The conserved sequences can also be expressed as:
5' splice site = AGguragu
3' splice site = yyyyyyy nagG (y= pyrimidine)
branch site = ynyuray (r = purine, n = nucleotide)

alternative splicing : alternative 3' splicing : alternative 5' splicing : epigenetic mechanisms : exon skipping : intron retention

Modified: "The spliceosome is a macromolecular machine that carries out the excision of introns from eukaryotic pre-mRNAs and splicing together of exons. Four large RNA–protein complexes, called the U1, U2, U4/U6 and U5 small nuclear ribonucleoprotein particles (snRNPs), and some non-snRNP proteins assemble around three short conserved (above) sequences within the intron in an ordered manner to form the active spliceosome." [s]
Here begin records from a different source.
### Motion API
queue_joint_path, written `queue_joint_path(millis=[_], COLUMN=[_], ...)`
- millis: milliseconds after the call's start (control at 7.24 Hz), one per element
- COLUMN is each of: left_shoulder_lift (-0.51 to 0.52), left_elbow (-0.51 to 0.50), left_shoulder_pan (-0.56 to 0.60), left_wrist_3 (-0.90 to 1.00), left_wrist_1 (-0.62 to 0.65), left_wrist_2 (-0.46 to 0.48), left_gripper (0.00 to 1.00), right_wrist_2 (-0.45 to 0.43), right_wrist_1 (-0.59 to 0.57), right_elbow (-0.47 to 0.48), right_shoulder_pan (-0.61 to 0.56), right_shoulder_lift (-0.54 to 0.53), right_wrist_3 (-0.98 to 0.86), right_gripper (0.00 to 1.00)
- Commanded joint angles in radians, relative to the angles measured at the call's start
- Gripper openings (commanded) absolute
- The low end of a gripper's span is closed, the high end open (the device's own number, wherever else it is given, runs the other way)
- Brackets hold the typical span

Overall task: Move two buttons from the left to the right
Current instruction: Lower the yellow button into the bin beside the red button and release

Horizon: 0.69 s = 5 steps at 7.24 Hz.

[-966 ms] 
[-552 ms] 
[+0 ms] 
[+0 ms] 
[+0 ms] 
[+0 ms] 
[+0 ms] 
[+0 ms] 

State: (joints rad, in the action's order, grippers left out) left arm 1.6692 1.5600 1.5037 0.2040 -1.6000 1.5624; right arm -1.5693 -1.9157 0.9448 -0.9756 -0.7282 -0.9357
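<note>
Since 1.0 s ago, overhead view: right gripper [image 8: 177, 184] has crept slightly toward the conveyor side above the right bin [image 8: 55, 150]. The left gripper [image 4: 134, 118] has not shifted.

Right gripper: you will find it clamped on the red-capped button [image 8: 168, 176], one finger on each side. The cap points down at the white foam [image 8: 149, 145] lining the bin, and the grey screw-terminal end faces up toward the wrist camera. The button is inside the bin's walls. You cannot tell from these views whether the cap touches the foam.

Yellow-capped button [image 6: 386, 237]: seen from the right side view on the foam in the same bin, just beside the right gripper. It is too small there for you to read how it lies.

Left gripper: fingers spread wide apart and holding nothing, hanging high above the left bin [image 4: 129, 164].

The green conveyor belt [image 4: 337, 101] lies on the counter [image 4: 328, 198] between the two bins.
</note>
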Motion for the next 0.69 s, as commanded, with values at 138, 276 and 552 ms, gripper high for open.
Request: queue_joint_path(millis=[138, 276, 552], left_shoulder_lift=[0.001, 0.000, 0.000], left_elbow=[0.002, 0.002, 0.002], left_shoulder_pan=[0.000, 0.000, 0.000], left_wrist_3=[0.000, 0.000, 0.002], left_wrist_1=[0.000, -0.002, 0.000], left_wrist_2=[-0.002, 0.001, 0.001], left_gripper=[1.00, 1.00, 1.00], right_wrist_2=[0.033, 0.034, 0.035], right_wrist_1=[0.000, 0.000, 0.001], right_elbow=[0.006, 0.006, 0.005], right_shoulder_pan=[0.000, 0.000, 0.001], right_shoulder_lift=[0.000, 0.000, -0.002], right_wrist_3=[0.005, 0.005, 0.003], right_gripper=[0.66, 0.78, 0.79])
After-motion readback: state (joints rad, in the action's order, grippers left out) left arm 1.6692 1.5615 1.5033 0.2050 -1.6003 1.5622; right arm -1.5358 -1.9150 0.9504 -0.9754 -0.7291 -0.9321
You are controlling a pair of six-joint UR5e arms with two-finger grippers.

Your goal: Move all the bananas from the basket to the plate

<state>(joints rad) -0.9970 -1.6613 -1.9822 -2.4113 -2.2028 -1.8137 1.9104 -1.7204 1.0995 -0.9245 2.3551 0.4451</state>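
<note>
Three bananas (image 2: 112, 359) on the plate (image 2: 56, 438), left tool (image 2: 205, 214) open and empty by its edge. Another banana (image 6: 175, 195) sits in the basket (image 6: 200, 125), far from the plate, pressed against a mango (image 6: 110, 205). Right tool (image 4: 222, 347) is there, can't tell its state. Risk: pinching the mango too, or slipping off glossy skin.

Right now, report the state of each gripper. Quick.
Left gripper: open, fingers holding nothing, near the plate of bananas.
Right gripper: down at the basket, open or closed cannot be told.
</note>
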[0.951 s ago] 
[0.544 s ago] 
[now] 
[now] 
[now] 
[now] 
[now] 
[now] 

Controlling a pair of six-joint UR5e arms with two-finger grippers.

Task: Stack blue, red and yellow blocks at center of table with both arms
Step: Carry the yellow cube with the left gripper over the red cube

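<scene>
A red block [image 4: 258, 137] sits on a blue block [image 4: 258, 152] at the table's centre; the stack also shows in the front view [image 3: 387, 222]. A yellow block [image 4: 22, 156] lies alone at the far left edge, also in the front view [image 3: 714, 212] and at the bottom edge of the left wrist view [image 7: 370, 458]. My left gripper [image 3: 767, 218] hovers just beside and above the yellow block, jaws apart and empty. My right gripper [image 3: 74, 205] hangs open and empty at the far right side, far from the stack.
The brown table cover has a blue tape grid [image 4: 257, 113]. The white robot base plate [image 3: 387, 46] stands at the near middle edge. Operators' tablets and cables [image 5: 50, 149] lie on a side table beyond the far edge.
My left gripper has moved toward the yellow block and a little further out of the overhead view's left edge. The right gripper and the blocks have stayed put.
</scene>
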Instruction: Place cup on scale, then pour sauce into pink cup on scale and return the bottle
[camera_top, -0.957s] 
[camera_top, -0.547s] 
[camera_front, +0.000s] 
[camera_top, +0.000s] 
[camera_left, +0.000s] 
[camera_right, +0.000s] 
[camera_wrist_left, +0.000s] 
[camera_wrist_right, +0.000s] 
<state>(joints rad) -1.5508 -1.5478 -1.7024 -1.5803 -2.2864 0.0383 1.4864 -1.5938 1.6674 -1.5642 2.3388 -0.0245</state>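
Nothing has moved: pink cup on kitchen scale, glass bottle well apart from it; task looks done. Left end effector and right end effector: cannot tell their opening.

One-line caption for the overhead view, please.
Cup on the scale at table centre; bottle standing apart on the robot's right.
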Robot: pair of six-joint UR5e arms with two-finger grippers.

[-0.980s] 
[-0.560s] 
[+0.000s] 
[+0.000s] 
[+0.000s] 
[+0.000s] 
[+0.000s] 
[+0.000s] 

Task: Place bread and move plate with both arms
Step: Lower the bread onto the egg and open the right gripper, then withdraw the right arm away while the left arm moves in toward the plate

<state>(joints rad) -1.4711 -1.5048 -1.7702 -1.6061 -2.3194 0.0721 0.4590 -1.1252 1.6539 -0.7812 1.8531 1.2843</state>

"Human introns are typically thousands of bases long, and it has been reported that, in the hprt gene, sequences that match splice site consensuses (pseudosites) are highly abundant in intronic regions and that pseudoexons (i.e. intronic sequences displaying good 3' and 5' splice sites) outnumber real exons by an order of magnitude (13). Detailed analysis of one of these pseudoexons indicated that it was affected by multiple splicing defects that prevented its inclusion in the transcript. Nonetheless, other observations (14,15) suggest that a subpopulation of pseudoexons might exist in the human genome requiring only subtle changes to become splicing competent. Indeed, two recent reports (14,15) indicated that single base pair mutations or microdeletions deep within intronic regions could determine novel exon definition without creating novel splice sites, but rather altering pseudoexon sequences." Silencer elements as possible inhibitors of pseudoexon splicing Manuela Sironi, Giorgia Menozzi, Laura Riva, Rachele Cagliani, Giacomo P. Comi, Nereo Bresolin, Roberto Giorda and Uberto Pozzoli. Nucleic Acids Research, 2004, Vol. 32, No. 5 1783-1791

1 comment:

Anonymous said...

A consensus sequence may be a short sequence of nucleotides that is found several times in the genome and is thought to play the same role in its different locations.

In general, a consensus sequence is that idealized sequence in which each position represents the base/amino acid most often found when many sequences are compared. A genetic consensus sequence is a sequence of nucleotides that is common to different genes or genomes. There may be some variations but such sequences show considerable similarity. So, a consensus sequence is the prototype sequence that most others approach.